Supplied data:

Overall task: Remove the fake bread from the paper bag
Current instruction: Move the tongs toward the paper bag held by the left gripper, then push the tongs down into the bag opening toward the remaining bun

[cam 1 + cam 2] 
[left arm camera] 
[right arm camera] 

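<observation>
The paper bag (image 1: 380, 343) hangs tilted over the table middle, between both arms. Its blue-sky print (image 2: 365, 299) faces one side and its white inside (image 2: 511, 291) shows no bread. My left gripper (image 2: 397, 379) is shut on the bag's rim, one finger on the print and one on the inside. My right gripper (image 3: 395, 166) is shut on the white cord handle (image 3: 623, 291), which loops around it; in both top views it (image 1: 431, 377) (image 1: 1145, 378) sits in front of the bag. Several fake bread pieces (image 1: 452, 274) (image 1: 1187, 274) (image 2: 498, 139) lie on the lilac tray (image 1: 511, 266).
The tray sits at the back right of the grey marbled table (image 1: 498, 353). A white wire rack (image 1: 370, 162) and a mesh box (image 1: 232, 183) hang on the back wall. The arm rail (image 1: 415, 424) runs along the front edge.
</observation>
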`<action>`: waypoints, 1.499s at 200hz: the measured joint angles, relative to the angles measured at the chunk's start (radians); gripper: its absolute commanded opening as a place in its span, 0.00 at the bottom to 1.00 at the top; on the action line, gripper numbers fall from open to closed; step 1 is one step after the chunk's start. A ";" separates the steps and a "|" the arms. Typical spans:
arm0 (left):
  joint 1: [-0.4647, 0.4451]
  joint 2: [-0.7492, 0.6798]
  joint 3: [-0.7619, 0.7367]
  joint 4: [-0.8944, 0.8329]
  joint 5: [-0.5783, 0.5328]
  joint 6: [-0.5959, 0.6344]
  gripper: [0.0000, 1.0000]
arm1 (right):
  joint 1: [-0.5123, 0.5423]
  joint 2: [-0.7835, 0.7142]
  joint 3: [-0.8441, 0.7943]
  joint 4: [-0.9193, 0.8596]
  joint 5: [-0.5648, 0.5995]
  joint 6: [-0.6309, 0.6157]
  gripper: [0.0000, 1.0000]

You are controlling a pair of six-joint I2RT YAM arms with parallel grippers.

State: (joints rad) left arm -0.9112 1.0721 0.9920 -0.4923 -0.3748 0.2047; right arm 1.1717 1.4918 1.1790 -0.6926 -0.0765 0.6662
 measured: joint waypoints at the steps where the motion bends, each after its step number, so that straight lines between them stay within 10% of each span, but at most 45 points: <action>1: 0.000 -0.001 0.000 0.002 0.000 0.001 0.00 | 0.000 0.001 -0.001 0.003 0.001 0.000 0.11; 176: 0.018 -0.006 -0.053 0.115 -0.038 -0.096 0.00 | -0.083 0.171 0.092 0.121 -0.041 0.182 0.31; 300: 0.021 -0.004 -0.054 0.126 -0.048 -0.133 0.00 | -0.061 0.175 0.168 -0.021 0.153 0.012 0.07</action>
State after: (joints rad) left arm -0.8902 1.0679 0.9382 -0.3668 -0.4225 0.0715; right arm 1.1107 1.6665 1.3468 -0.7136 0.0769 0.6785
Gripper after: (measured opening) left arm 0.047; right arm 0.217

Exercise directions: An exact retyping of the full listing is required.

Result of this exercise:
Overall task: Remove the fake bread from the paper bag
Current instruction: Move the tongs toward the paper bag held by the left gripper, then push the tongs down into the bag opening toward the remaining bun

[cam 1 + cam 2] 
[left arm camera] 
[right arm camera] 

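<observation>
The paper bag (image 1: 380, 343) hangs tilted over the table middle, between both arms. Its blue-sky print (image 2: 365, 299) faces one side and its white inside (image 2: 511, 291) shows no bread. My left gripper (image 2: 397, 379) is shut on the bag's rim, one finger on the print and one on the inside. My right gripper (image 3: 395, 166) is shut on the white cord handle (image 3: 623, 291), which loops around it; in both top views it (image 1: 431, 377) (image 1: 1145, 378) sits in front of the bag. Several fake bread pieces (image 1: 452, 274) (image 1: 1187, 274) (image 2: 498, 139) lie on the lilac tray (image 1: 511, 266).
The tray sits at the back right of the grey marbled table (image 1: 498, 353). A white wire rack (image 1: 370, 162) and a mesh box (image 1: 232, 183) hang on the back wall. The arm rail (image 1: 415, 424) runs along the front edge.
</observation>
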`<action>`: waypoints, 1.499s at 200hz: the measured joint angles, relative to the angles measured at the chunk's start (radians); gripper: its absolute commanded opening as a place in its span, 0.00 at the bottom to 1.00 at the top; on the action line, gripper numbers fall from open to closed; step 1 is one step after the chunk's start. A ";" separates the steps and a "|" the arms. Typical spans:
arm0 (left):
  joint 1: [-0.4647, 0.4451]
  joint 2: [-0.7492, 0.6798]
  joint 3: [-0.7619, 0.7367]
  joint 4: [-0.8944, 0.8329]
  joint 5: [-0.5783, 0.5328]
  joint 6: [-0.5959, 0.6344]
  gripper: [0.0000, 1.0000]
arm1 (right):
  joint 1: [-0.5123, 0.5423]
  joint 2: [-0.7835, 0.7142]
  joint 3: [-0.8441, 0.7943]
  joint 4: [-0.9193, 0.8596]
  joint 5: [-0.5648, 0.5995]
  joint 6: [-0.6309, 0.6157]
  gripper: [0.0000, 1.0000]

You are controlling a pair of six-joint I2RT YAM arms with parallel grippers.

State: (joints rad) left arm -0.9112 1.0721 0.9920 -0.4923 -0.3748 0.2047; right arm 1.1717 1.4918 1.1790 -0.6926 -0.0765 0.6662
 measured: joint waypoints at the steps where the motion bends, each after its step number, so that straight lines between them stay within 10% of each span, but at most 45 points: <action>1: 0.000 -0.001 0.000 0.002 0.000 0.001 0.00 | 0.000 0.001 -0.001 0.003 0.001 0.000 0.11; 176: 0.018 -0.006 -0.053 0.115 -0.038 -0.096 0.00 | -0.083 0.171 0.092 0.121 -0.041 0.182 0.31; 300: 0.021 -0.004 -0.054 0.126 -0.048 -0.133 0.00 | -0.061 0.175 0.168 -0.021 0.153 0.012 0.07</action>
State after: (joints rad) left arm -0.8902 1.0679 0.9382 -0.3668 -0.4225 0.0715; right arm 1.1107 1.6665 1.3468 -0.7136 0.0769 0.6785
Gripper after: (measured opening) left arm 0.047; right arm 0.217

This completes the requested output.